Pay attention to the following points:

  • Remember to add to the manifest;
  • You need to specify the package name of your application - device owner-a (in our case, it is "com.example.deviceowner")
  • You need to specify the correct URL at which the apk file of the application is available - device owner-a (instead of [Device owner app URL])
  • And also you need to specify a checksum (instead of [Device owner app checksum]). Checksum counts as a cat Something.apk | openssl dgst -binary -sha1 | openssl base64 | tr '+/' '-_' | tr -d '='command (command taken from here )

The experiments

Both applications must be assembled, the installer must be installed on one device, the device owner must be uploaded to the server, the target device wipe-thread.

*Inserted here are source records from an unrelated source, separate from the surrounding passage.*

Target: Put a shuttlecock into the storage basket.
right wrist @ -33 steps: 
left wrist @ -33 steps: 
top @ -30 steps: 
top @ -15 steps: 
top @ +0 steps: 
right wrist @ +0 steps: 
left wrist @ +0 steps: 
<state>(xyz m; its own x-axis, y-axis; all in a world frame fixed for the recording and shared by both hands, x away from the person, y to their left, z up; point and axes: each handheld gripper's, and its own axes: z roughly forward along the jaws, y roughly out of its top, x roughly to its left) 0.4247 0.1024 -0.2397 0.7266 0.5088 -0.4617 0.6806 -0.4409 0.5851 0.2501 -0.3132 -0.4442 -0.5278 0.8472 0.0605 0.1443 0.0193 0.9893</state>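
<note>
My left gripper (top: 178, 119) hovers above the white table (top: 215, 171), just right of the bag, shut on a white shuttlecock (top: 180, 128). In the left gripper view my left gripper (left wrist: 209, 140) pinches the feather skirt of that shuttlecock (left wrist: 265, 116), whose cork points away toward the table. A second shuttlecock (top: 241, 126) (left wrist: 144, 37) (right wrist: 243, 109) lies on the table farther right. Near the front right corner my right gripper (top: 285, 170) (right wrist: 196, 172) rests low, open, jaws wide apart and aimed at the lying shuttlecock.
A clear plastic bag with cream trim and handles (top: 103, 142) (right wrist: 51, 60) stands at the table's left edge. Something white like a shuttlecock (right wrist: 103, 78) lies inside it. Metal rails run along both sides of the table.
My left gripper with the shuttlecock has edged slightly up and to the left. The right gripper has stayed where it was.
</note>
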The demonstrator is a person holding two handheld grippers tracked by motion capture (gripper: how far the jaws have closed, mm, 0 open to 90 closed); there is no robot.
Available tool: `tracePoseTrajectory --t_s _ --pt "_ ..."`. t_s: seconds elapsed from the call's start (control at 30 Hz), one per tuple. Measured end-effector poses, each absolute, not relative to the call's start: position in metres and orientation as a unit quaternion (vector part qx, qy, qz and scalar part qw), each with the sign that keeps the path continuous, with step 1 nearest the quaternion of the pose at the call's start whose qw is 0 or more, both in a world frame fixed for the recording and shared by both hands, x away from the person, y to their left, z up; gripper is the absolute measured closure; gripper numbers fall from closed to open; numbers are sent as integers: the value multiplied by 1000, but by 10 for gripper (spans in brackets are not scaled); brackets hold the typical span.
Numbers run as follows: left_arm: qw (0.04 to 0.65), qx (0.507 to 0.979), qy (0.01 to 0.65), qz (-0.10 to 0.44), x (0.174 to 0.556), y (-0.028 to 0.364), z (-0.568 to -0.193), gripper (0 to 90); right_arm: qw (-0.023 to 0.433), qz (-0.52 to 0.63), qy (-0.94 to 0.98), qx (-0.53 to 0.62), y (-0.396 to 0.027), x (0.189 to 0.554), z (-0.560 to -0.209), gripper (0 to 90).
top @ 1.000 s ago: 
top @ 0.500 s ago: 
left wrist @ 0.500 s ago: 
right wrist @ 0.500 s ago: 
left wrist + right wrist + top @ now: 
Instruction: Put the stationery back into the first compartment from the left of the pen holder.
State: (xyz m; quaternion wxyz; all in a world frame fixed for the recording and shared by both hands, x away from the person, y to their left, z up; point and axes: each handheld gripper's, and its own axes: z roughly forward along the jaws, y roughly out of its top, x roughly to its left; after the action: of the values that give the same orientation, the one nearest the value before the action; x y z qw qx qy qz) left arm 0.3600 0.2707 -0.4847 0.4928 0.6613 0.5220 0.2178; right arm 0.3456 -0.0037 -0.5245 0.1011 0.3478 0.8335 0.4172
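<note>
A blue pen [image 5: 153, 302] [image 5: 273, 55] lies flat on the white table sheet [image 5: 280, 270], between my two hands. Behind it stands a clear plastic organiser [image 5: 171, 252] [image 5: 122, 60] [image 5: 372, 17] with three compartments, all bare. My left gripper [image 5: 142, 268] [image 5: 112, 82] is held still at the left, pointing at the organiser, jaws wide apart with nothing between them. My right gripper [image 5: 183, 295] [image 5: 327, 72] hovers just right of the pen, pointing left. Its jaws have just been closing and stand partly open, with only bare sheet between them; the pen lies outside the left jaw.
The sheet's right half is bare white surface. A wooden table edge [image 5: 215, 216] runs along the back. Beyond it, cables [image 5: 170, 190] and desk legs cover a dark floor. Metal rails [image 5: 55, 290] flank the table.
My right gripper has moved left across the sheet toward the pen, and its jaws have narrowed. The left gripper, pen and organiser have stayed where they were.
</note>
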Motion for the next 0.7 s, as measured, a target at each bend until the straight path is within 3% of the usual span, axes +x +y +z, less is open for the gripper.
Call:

After that, you can start the experiments.

To demonstrate the function of hiding the application, I will hide the system settings on the target device:

Here we see that the settings are in the list of applications.

Here we see that the settings are in the list of recently used applications.

Turn off the application - settings.

Settings disappeared from the list of recently used applications.

And from the list of applications.

Even if you try to start the settings from the “curtain” (circled by a green rectangle) and in other ways, you will not succeed.